:: Activity ::
Using the entries that follow, collect the lines where the word "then" appears.

:: Collected data entries ::
══════════════════════════════
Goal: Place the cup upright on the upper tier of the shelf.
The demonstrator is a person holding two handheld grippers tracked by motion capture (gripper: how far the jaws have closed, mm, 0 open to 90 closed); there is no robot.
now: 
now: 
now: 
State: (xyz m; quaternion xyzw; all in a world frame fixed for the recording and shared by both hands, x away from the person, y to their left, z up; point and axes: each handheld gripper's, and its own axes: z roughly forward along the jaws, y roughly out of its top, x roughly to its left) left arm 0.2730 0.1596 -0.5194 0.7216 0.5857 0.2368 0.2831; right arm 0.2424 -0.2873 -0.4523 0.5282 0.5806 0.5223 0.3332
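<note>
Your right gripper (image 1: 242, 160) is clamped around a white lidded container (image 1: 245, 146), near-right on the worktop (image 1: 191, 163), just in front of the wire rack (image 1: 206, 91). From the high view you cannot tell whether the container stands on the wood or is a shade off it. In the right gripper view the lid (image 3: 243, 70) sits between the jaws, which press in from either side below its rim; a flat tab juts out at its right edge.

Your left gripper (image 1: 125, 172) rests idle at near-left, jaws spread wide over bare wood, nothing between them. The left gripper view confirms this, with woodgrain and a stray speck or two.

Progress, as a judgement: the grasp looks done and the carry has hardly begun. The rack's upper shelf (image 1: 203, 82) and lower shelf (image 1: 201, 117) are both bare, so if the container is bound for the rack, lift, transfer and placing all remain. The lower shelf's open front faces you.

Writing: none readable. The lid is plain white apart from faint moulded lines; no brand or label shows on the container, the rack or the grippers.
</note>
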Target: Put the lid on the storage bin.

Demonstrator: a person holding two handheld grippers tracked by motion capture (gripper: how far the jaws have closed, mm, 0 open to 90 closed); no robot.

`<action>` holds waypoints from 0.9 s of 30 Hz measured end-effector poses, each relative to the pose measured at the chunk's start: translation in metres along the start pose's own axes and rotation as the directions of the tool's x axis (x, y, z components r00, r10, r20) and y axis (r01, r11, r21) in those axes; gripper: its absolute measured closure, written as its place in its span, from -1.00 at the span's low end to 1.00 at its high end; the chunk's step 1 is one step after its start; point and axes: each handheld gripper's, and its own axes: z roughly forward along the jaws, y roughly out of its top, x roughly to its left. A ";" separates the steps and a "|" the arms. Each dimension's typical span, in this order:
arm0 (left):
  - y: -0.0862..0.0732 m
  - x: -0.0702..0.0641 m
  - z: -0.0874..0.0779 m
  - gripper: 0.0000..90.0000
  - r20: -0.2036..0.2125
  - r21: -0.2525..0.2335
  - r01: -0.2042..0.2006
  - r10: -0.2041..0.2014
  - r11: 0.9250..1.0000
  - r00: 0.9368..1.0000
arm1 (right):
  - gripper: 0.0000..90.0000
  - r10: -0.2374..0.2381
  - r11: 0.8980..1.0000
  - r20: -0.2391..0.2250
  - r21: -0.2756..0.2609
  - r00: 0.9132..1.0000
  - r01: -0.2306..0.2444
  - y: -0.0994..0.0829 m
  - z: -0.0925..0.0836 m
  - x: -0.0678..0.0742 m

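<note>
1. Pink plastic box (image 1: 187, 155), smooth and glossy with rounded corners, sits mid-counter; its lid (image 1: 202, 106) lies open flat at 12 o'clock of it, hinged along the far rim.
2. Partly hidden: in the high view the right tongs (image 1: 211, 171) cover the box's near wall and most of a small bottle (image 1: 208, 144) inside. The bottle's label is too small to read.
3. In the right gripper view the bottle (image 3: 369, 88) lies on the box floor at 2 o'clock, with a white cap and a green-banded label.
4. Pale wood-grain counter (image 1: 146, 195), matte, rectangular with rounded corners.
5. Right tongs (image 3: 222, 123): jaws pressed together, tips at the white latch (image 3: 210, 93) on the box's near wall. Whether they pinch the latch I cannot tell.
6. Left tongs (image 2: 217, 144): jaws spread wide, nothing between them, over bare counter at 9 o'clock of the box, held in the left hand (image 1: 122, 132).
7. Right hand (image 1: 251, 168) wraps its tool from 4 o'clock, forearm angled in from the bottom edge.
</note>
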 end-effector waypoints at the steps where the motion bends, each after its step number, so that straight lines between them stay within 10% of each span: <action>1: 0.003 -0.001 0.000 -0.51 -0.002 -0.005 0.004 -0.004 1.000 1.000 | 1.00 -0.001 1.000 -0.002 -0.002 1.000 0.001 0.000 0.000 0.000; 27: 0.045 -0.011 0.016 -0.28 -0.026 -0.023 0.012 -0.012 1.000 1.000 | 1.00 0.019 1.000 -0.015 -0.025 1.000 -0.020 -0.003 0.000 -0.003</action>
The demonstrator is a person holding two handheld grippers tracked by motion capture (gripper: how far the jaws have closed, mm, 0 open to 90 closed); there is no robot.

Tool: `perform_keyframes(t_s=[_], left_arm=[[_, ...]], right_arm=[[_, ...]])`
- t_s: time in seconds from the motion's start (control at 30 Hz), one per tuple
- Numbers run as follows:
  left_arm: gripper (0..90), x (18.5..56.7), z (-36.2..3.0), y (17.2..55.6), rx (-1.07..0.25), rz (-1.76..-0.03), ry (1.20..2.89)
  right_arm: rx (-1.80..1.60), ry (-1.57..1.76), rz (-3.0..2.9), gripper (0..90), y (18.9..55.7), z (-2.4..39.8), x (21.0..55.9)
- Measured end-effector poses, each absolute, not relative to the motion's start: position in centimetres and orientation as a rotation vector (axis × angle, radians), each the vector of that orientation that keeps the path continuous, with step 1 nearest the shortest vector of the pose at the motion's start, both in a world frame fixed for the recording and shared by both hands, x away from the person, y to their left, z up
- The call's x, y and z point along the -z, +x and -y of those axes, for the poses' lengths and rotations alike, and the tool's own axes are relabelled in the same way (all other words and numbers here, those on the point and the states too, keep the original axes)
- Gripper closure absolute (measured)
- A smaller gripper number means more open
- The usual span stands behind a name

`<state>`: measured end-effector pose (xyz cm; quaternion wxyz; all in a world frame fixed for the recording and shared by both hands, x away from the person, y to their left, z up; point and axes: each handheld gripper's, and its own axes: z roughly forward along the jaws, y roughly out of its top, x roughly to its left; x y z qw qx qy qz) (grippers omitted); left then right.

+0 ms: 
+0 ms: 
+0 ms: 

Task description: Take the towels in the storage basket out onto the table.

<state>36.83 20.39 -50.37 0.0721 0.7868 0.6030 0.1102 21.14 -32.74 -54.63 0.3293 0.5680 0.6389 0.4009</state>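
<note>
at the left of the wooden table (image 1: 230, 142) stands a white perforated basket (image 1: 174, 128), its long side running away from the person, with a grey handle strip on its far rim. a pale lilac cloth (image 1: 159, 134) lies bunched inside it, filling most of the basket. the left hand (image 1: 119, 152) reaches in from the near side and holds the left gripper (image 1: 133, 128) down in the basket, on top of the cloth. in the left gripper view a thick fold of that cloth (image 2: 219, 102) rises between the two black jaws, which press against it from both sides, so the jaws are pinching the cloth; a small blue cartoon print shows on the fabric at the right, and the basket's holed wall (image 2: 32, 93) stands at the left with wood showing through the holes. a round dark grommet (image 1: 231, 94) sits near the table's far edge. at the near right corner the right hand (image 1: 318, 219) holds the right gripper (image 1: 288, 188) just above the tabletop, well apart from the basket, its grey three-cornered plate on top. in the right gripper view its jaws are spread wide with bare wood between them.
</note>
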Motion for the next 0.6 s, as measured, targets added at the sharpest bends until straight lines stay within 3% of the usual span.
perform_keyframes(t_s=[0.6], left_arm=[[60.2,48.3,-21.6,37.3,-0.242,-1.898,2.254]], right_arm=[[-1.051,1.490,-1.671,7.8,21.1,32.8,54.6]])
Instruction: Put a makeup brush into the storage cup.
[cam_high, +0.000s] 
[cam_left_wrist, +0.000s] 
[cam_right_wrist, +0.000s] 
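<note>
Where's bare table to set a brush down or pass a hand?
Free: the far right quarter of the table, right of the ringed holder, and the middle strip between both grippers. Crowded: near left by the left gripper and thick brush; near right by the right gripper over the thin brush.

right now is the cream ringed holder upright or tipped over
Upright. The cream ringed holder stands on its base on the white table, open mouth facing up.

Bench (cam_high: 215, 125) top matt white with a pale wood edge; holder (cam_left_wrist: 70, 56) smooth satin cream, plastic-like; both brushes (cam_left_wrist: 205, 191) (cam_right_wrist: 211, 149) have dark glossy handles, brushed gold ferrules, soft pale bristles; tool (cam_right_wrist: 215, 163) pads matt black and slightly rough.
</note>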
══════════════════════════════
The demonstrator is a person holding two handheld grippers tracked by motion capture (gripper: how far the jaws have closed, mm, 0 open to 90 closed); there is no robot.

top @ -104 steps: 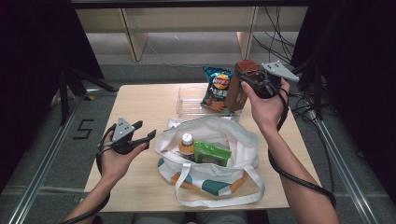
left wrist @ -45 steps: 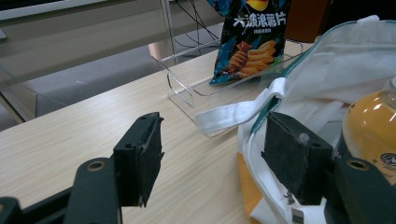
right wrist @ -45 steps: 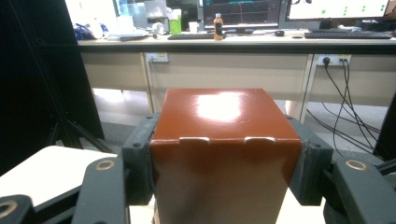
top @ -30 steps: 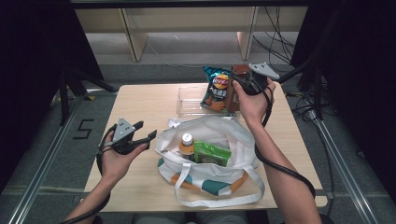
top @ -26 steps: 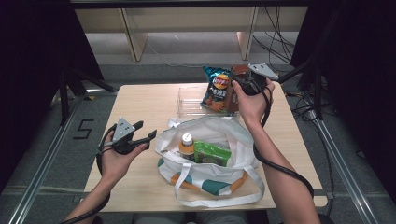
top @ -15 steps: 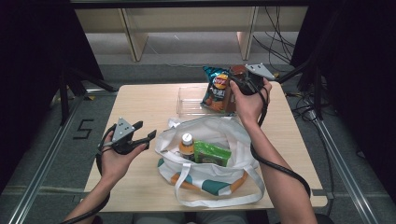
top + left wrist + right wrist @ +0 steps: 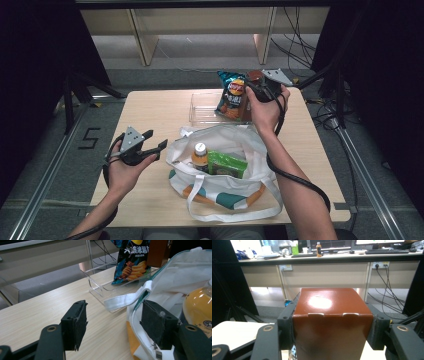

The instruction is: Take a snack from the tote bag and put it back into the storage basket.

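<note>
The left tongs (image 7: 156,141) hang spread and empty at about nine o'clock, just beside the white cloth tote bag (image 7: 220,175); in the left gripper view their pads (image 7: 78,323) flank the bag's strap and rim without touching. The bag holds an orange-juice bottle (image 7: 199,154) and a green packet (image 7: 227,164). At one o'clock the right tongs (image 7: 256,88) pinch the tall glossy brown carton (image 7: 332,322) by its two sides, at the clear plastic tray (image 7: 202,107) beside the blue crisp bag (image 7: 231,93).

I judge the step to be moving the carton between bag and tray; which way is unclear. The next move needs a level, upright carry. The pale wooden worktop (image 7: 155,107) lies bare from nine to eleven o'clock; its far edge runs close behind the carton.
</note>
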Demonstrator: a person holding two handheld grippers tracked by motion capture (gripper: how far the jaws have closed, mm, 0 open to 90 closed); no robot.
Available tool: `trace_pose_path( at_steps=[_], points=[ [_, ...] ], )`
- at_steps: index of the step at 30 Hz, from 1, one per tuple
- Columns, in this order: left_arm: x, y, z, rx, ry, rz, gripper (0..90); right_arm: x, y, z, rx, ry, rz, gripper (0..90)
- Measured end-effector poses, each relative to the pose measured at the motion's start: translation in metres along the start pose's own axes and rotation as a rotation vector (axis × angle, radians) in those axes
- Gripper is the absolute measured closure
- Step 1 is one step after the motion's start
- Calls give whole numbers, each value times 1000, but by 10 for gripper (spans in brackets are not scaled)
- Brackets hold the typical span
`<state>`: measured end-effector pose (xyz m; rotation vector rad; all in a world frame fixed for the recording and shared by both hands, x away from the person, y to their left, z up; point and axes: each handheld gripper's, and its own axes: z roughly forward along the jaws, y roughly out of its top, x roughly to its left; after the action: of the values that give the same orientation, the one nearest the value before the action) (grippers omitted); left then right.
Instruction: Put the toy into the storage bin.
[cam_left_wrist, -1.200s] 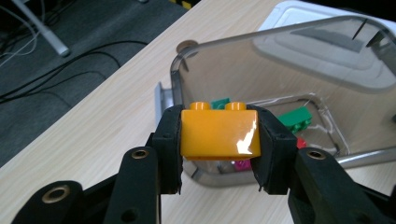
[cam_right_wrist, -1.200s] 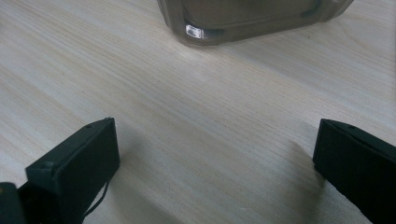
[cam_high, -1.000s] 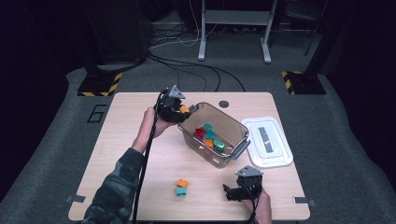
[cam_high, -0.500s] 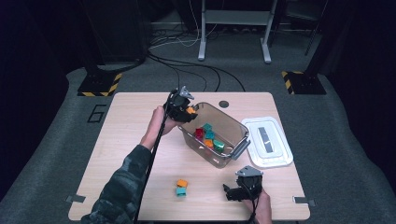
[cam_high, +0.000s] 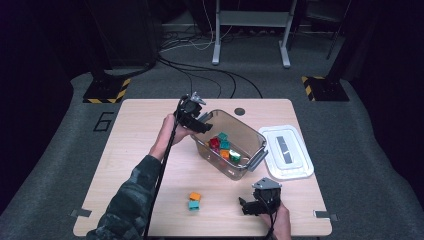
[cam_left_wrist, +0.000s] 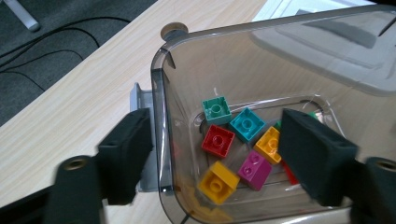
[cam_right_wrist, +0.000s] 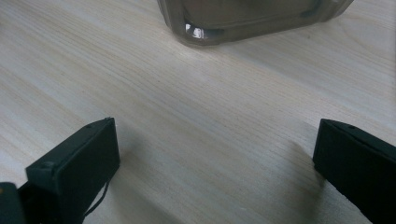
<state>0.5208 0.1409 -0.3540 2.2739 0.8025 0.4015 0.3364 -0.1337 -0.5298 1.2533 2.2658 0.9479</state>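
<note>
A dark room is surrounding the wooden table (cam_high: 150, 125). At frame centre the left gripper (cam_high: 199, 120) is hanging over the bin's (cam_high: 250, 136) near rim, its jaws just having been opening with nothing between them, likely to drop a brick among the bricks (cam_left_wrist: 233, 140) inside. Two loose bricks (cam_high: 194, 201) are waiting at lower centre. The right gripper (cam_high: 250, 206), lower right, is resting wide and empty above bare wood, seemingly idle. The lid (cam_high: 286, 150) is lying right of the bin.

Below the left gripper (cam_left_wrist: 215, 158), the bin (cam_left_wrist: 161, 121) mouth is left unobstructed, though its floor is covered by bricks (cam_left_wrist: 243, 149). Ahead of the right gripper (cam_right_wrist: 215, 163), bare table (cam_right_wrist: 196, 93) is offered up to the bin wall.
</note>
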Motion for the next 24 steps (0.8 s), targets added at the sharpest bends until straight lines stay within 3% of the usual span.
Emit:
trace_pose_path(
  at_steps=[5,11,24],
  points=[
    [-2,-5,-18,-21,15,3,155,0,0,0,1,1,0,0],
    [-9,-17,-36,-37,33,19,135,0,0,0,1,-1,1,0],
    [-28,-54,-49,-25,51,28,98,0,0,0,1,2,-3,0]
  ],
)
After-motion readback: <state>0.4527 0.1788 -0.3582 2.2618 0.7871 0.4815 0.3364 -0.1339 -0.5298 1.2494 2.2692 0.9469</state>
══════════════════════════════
:: Reply ::
`<state>`: measured end-effector pose (xyz cm; quaternion wxyz; all in a world frame fixed for the recording and shared by both hands, x away from the person, y to their left, z up; point and axes: each handheld gripper's, and its own axes: z roughly forward along the jaws, y roughly out of its top, x roughly to its left; x y z qw qx qy qz) (grippers omitted); left then right.
`<state>`: measured end-effector pose (xyz m; rotation vector rad; all in a world frame fixed for the recording and shared by both hands, x away from the person, y to their left, z up; point and axes: each handheld gripper's, and its own axes: z roughly forward along the jaws, y roughly out of its top, x roughly to its left; after the action: of the values that give the same orientation, the one nearest the value before the action) (grippers omitted); left then right.

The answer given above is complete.